Australian firm
uSocial has
launched a service designed to give YouTube users and marketers access to a
large number of clicks on their videos.
The firm is selling 'views' on YouTube videos with two options, targeted and
not targeted, and in a range of categories. Viewers are real people, according
to uSocial.
"Starting in packages of 5,000 views to be delivered over around a week,
we'll begin delivering you quality targeted viewership from real traffic sources
around the web, and from within YouTube itself," uSocial said in a statement.
"Not only will this deliver you instant, quality traffic to your videos, as
well as the web site you're promoting, but you're also going to be showing up
better in YouTube searches as time goes on.

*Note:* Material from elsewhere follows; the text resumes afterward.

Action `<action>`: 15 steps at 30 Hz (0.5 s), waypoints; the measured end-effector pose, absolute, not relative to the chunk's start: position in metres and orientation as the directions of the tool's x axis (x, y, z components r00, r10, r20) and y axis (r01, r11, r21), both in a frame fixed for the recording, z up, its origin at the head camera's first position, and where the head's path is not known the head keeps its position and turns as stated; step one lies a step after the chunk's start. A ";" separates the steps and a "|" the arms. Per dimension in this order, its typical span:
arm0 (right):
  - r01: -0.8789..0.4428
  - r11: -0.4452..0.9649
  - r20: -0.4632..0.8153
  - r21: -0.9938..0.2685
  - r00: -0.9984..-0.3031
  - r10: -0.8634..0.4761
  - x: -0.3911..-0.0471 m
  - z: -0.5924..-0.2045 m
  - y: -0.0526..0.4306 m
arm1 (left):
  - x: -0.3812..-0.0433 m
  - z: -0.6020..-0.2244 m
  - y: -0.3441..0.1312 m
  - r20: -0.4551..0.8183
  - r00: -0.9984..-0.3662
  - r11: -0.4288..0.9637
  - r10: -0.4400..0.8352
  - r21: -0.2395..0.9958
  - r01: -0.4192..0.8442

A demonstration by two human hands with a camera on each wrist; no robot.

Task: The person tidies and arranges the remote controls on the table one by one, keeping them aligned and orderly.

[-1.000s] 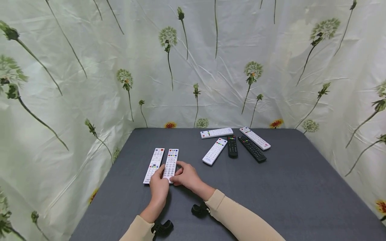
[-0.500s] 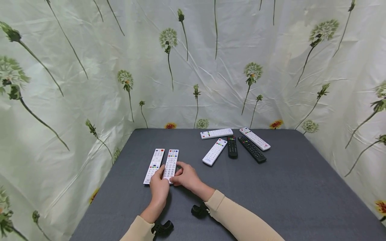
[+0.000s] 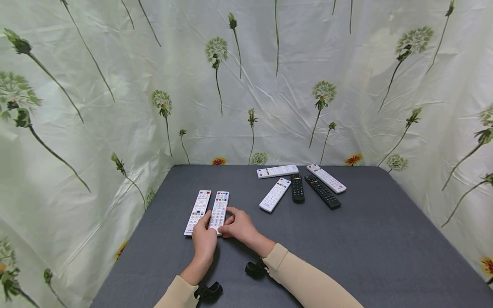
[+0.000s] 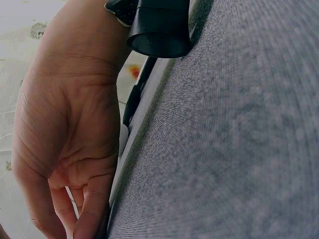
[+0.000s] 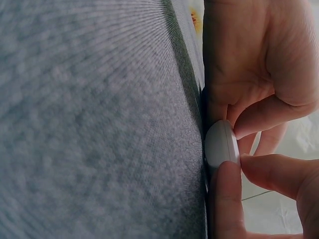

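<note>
Both hands are at the near end of a white remote control (image 3: 220,208), which lies lengthwise on the dark grey table with its buttons up. From the left, my left hand (image 3: 204,240) holds it, fingers along its left edge and thumb at the near end. My right hand (image 3: 240,227) pinches the right side, index finger on the edge and thumb at the near corner. The right wrist view shows the remote's rounded white end (image 5: 219,145) between the fingers of both hands. Just left lies a second white remote (image 3: 199,209), nearly parallel, its lower right part behind the left hand.
Toward the back right lie white remotes, one slanted (image 3: 275,195), one crosswise (image 3: 277,171) and one angled (image 3: 326,178). Among them are a short black remote (image 3: 297,188) and a longer black remote (image 3: 322,192). A flower-printed curtain (image 3: 285,119) hangs behind the table (image 3: 369,252).
</note>
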State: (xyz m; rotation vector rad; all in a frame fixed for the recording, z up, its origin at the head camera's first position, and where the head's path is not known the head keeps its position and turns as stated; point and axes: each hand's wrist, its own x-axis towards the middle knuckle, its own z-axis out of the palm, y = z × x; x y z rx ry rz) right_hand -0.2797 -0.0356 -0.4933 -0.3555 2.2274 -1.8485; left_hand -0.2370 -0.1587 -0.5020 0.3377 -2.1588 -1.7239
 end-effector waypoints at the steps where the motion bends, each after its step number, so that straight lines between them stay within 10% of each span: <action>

"All targeted YouTube views we deliver are real people and not some kind of
fake bot or script traffic, so there is no risk in having your account banned by
YouTube. And that's our guarantee."
USocial also sells votes on Digg, and recently caused controversy by selling
Facebook
friends and
Twitter
followers. The company said that it sees YouTube as an obvious extension of
its services.
"We are always looking at expanding our operations in the social marketing
world and YouTube was the obvious next step," said uSocial chief executive Leon
Hill.
"Using several of our methods, we can get a totally unknown video in front of
the eyes of potentially millions of people which can mean megabucks to anyone
who's in business."
V3.co.uk asked YouTube parent Google to comment on the announcement,
but has not received a response.
However, Google did explain that searches are "based on relevance to a
particular query and cannot be influenced by third parties, beyond producing
good content and ensuring it is labelled or tagged correctly".